Read Write Compute

Anaconda is the recommended environment for following along the book's instructions. However, I am managing the native Python environment with uv, and don't want to make it too complicated by having another set of Python binaries in my $PATH.

So, my goal is to get Anaconda or a complete Python environment in a container that I (build and) manage with Podman, which I can access via a Jupyter notebook server inside the container, but with ports exposed as host ports.

Installing Podman

Anaconda does have Docker images provided under the organization continuumio. They have a short note about how to use the miniconda3 image. The much larger anaconda3 image has a similar usage.

I use Podman Desktop so I have a clear indicator in my status bar whether Podman and Linux VMs are running. As I am working on a laptop, I mostly will be on AC power when I run machine learning experiments, and I want to know whether Podman is running when I need to be on the move and on battery -- containers cut the laptop's battery running time by half even when idle.

Installing Podman Desktop in just one line in Powershell. It's the set up that's gonna be a headache.

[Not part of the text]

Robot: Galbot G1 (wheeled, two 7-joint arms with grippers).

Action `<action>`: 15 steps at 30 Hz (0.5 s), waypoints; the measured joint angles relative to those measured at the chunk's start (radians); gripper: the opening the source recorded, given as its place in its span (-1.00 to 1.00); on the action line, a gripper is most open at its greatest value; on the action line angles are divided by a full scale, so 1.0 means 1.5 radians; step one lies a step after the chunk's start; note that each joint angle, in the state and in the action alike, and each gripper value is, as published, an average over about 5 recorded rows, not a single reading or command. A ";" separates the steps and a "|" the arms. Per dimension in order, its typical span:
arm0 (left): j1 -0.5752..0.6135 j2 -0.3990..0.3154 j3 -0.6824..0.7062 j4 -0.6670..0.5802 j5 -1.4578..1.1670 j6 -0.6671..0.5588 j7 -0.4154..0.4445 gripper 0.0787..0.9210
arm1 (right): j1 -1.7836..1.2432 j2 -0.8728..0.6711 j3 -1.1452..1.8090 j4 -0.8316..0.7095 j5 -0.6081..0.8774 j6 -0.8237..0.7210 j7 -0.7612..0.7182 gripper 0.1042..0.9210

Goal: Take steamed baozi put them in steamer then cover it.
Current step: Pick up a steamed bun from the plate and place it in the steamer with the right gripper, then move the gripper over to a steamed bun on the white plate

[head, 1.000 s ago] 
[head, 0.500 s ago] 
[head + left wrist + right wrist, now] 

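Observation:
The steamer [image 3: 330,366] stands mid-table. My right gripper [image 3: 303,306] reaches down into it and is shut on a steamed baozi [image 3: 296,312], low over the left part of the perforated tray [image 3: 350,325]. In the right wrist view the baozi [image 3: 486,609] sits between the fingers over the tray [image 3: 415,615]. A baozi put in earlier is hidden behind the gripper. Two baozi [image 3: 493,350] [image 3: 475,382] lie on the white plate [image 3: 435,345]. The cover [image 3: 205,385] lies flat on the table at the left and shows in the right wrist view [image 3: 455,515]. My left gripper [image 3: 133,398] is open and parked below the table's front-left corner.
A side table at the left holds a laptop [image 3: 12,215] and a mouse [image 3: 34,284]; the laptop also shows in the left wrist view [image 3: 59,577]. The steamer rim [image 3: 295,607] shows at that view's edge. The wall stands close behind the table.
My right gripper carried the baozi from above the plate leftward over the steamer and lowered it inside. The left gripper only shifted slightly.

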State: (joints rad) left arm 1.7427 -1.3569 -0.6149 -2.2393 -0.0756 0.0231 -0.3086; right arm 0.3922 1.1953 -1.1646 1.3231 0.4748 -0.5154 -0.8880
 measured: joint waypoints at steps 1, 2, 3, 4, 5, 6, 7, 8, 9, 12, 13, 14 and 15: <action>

When I run Podman Desktop for the first time, it prompts that Podman CLI (the actual binaries doing the work) need to be installed. By default it installs the version that uses WSLv2 as the virtualization layer. But the last time this caused problems. This time I am using the Hyper-V version.

Now Podman Desktop notifies me that Podman tools are installed successfully.

PS C:\Users\user\pim> podman --version
podman version 5.7.1

Setting up Podman and anaconda3

If Podman Desktop did not set up and turn on the default VM, we need to go to Settings → Resources to create a new Podman Machine. By default, the Podman Machine uses all CPU cores and memory the host machine has. Deleting and re-creating the machine seems to make Podman use more reasonable defaults. There seems not to be an GUI interface where I can customize these settings.

Next, as the anaconda3 image is hosted on Docker Hub, I have to configure the authentication in Settings → Registries section. Just input the usual username/password.

Then I go to Images section, and click the Pull button in the upper right corner. Paste in continuumio/anaconda3 or continuumio/miniconda3 and click Pull image. I restarted the VM to solve a proxy issue.

Machine Learning for Dummies (ML4D hereafter) recommends using Jupyter Notebook. But Jupyter is not installed in Anaconda images by default. So I write a Dockerfile to build in more deps based on the official Anaconda image.

Starting and using the container

Since I am using the GUI, writing long command lines each time I start and stop the containers makes little sense. Podman Desktop provides a Compose extension. I am going to use it to mount two host paths to container paths, and map the container 8888 port to the same on host. Later, I can add database containers to do more serious ML exercises.

The Compose extension can be set up using a button in Settings → Resources.

At the moment, the compose file is quite simple. I use an AI agent to write it for me:

services:
  jupyter:
    build: .
    ports:
      - "8888:8888"
    volumes:
      - ./notebook:/opt/notebooks
      - ./data:/opt/data
    container_name: ml4d-jupyter

Then run the compose as the official doc states.

The notebook requires a login token. This can be obtained by clicking the 3-dot menu on the container bar in the Container section of the GUI, or double-clicking the container name. You can find the token as a parameter in the Jupyter notebook URL.